Confession - I have recently purchased a longer ski - 171 and 88 under foot but this is more for the heavy crud and powder - I haven't tried it out yet but have had second thoughts thinking I maybe should have ordered the 165.

 

I think if you are a developing skier, you are better to develop your skills on the shorter ski then go longer.  It is much harder IMHO to go to a longer ski then try to develop your skills. I think that is one reason so many skiers never develop beyond intermediate - that and lack of lessons :-)

post #13 of 14

OP: Just keep in mind that a true twin like the AR7 (which is not a noodle, incidentally), at 161 has a ski blade-like running surface. It's a park ski (duh!) so those nice soft springy tips will be a kick in the park and halfpipe, not as nice as you'd think in bumps (instant fore-aft COM issues if you get out of balance), a mess in aisle 7 where the soft snow lives, and a ticket to the ER if you take real air (figure out how many cm of tail you have to work with if you get backseat, or how easy it is at 6' to overpressure the tips). So yeah, St. Anton may not be an ideal testing ground.

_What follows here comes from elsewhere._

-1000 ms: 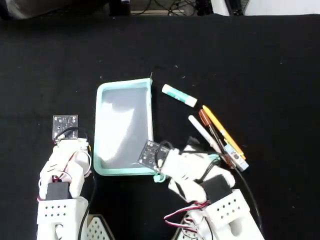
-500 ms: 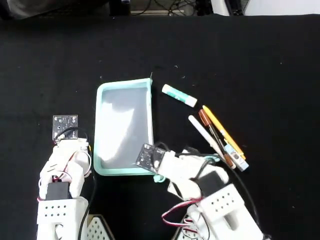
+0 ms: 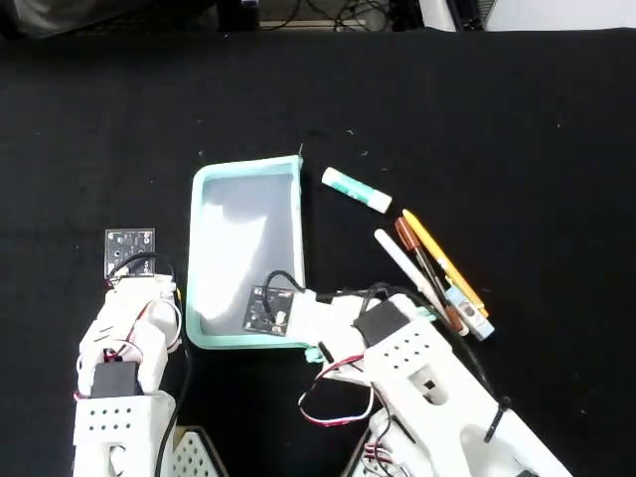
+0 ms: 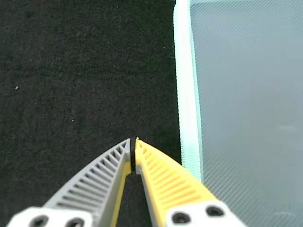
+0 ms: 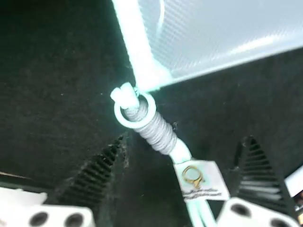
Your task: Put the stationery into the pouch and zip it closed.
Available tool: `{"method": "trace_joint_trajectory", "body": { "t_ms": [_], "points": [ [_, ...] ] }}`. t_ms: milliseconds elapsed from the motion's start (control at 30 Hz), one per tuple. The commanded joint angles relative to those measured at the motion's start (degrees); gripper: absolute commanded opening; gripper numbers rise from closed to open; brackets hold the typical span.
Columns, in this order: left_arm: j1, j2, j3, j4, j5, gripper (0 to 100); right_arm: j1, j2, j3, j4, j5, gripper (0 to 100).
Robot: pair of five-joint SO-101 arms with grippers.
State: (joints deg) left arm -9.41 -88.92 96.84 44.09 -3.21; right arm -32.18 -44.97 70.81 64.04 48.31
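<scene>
Right claw (image 5: 184, 142) gapes wide, empty, straddling the zipper pull (image 5: 152, 126) at the pouch (image 5: 213, 33) corner.

The black table (image 3: 517, 129) bore a flat mint-edged pouch (image 3: 243, 238) near its middle, with a ringed pull strap (image 5: 156, 132) trailing from one corner onto the cloth. Just beside the pouch's far corner lay a glue stick (image 3: 357, 190). Near it, a white pen (image 3: 397, 260), a brown pen (image 3: 415, 256) and a yellow pen (image 3: 437, 253) lay side by side, slanting.
</scene>
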Motion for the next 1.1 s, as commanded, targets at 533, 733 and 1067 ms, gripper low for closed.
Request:
{"method": "trace_joint_trajectory", "body": {
  "t_ms": [533, 733, 1067],
  "points": [
    [0.2, -0.4, 1.0, -0.7, -0.5, 3, -0.6, 0.3, 5.2, -9.7, 8.4, 34.2],
    [0.2, -0.4, 1.0, -0.7, -0.5, 3, -0.7, 0.3, 6.3, -8.9, 8.5, 18.8],
    [0.2, -0.4, 1.0, -0.7, -0.5, 3, 5.8, -0.1, 2.1, 0.4, 8.4, 1.5]
  ]
}}
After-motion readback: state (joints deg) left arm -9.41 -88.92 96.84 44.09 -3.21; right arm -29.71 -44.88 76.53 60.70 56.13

Sounds like you'll find out. 

 

More generally, mtcyclist is right IMO, length of any ski all depends on its mission and the driver. On a small hill back here I used to ski Rossi 9S OS's in 158 (I'm 6', 165), total hoot. Of course, one time got north of 30 mph as I hit some stiff crud, friend said tips looked like yo-yo's. And trees or powder or heavy crud, no, don't go there... 

post #14 of 14
Thread Starter 

Thanks to everyone for their opinions and advice, really helped!